Goal of the exercise - Quote the entries below from the line with "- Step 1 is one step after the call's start" through the line with "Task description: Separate", both ends included, and only those lines.

Data excerpts -
★ ★ ★ ★

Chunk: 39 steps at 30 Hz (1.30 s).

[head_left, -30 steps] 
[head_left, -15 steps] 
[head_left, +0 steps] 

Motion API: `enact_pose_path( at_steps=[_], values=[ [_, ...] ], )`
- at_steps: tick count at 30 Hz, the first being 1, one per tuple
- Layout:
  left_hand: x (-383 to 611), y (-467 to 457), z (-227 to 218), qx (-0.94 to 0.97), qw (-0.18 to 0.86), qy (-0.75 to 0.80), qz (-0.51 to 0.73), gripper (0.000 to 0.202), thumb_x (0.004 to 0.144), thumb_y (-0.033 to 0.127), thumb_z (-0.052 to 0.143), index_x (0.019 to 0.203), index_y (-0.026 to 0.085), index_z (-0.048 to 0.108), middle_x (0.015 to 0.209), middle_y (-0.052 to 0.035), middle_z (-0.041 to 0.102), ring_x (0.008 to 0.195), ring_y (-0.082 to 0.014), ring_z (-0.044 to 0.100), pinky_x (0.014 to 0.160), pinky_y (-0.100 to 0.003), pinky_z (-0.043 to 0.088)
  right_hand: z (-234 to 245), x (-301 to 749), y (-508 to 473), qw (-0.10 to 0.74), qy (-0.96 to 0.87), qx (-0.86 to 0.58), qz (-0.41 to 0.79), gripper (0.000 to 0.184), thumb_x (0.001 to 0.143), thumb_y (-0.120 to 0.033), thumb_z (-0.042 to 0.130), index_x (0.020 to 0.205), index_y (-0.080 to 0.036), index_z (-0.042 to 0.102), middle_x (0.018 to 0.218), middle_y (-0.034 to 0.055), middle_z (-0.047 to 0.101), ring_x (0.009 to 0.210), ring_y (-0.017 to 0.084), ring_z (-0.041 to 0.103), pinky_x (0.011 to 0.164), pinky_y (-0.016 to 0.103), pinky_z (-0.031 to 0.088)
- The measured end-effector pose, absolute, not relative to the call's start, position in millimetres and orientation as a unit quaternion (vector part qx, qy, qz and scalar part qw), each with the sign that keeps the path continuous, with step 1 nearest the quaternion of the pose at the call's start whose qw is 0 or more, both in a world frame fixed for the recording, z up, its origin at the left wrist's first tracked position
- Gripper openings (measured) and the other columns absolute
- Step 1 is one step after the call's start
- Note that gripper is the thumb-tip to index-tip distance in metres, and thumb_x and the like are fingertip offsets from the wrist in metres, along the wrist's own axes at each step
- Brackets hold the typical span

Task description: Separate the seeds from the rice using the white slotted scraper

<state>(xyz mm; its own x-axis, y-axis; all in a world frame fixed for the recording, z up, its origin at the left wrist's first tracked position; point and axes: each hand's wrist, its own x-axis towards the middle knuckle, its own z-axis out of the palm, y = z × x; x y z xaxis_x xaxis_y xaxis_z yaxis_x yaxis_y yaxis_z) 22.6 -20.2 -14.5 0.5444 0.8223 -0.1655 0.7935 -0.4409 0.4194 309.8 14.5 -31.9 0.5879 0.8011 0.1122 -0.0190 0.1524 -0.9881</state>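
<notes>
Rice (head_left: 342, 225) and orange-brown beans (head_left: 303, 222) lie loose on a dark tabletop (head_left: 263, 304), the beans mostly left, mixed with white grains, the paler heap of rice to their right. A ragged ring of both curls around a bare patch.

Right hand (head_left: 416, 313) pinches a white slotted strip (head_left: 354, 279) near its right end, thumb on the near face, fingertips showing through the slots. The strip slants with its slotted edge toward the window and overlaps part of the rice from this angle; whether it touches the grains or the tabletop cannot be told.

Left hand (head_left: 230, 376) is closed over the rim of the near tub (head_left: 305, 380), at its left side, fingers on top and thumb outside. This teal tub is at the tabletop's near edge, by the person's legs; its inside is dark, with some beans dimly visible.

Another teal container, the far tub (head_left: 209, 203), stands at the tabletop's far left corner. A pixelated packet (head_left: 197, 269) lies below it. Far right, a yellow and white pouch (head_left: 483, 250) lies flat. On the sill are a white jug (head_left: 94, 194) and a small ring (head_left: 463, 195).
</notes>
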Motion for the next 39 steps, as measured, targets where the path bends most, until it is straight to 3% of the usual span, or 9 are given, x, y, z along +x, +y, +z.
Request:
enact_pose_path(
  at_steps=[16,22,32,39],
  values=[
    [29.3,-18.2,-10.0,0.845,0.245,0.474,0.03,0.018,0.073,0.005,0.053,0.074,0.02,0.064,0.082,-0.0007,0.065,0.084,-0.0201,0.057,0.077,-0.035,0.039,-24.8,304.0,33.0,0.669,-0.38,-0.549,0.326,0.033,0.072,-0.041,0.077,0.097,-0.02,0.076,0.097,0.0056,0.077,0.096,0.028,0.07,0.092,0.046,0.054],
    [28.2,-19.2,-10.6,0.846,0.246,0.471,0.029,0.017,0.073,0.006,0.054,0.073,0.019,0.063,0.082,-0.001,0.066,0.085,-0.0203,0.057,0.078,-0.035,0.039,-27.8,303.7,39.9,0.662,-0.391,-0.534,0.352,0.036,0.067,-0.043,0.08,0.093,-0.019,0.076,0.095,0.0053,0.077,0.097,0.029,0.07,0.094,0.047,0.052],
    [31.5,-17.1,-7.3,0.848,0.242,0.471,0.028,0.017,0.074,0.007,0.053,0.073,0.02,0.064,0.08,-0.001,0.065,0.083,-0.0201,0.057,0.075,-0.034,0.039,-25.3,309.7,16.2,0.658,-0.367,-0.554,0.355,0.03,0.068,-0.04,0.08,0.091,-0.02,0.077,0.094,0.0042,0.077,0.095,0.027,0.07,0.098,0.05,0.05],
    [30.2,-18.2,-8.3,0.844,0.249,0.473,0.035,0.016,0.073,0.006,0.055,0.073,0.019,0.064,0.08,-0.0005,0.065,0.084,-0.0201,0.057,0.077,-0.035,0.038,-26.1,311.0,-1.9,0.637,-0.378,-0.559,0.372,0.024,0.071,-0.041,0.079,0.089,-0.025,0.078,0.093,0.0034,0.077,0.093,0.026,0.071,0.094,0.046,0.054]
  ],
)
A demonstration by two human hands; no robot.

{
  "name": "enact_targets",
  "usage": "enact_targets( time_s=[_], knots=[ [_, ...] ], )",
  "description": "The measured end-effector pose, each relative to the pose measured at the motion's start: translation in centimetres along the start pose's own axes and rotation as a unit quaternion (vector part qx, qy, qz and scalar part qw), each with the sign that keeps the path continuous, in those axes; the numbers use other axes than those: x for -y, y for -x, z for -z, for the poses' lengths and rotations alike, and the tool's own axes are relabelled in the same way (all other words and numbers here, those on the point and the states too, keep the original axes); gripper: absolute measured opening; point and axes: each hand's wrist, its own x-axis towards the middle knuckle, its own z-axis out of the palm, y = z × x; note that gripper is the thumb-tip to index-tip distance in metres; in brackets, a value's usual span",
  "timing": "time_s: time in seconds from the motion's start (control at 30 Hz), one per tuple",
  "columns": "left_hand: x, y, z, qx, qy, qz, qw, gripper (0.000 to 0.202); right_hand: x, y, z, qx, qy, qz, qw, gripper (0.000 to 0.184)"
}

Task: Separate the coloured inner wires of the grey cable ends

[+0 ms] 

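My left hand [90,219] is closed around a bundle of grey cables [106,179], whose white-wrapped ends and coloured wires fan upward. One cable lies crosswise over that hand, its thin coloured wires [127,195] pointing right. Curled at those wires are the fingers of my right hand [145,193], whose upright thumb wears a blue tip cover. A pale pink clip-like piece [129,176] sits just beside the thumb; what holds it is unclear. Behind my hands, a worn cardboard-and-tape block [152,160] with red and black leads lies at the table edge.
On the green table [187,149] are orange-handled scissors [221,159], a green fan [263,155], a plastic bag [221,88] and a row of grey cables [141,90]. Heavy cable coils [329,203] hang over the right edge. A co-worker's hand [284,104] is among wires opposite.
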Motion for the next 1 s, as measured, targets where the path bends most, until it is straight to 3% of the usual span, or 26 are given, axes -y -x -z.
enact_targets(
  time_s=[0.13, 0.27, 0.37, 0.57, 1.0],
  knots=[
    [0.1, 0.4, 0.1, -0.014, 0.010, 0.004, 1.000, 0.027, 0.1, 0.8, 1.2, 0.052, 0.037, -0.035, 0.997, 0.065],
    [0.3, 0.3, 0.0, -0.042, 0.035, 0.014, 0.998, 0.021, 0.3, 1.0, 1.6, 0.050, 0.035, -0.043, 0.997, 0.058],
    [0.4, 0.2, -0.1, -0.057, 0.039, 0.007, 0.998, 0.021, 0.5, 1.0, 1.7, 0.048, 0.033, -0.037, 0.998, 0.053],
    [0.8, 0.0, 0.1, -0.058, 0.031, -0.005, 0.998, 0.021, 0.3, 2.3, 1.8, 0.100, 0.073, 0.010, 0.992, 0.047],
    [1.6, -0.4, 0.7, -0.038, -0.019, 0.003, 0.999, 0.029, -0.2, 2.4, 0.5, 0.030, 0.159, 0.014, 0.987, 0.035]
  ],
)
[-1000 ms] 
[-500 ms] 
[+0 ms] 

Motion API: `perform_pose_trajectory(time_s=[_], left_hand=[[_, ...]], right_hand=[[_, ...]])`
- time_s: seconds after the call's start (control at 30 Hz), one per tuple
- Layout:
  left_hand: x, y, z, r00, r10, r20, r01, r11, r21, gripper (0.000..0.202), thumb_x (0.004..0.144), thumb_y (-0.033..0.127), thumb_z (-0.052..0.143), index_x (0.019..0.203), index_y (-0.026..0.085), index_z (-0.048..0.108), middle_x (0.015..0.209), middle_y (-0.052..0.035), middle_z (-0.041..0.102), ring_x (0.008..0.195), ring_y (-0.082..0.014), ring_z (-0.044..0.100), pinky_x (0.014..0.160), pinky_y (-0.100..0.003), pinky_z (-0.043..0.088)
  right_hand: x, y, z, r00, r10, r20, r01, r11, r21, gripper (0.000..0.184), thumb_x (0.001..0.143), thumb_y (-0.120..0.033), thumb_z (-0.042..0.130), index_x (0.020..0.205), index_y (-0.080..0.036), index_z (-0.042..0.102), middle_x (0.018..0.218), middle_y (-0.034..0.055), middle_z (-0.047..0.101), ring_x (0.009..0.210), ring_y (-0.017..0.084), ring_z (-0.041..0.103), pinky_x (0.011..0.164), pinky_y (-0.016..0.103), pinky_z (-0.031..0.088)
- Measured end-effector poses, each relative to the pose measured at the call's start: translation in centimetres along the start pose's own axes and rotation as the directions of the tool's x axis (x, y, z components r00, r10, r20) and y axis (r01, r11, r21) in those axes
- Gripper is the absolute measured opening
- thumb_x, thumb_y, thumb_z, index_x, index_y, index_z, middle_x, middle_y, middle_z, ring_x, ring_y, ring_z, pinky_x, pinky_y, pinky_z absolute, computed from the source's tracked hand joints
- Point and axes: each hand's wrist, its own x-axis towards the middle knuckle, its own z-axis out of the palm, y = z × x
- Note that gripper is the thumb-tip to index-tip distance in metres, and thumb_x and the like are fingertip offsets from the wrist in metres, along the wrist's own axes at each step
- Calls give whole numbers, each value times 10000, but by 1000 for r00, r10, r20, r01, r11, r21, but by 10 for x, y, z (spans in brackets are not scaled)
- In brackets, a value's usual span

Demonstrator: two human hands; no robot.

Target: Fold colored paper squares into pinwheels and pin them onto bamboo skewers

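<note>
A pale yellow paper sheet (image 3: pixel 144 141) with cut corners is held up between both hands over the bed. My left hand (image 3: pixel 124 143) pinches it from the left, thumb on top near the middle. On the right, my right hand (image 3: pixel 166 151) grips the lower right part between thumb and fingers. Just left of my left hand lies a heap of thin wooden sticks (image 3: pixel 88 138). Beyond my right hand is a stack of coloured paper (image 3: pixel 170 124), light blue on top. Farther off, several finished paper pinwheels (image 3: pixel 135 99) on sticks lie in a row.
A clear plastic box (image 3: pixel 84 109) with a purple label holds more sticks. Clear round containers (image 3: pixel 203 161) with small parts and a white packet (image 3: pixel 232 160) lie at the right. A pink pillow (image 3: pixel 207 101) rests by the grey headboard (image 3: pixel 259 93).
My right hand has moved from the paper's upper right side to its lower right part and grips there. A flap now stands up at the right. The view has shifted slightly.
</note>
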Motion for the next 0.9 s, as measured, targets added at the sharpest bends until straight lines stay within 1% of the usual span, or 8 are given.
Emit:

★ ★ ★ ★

Task response -
- Step 1 is one step after the call's start
- Note that gripper is the thumb-tip to index-tip distance in metres, and thumb_x and the like are fingertip offsets from the wrist in metres, along the wrist's own axes at each step
- Brackets hold the typical span

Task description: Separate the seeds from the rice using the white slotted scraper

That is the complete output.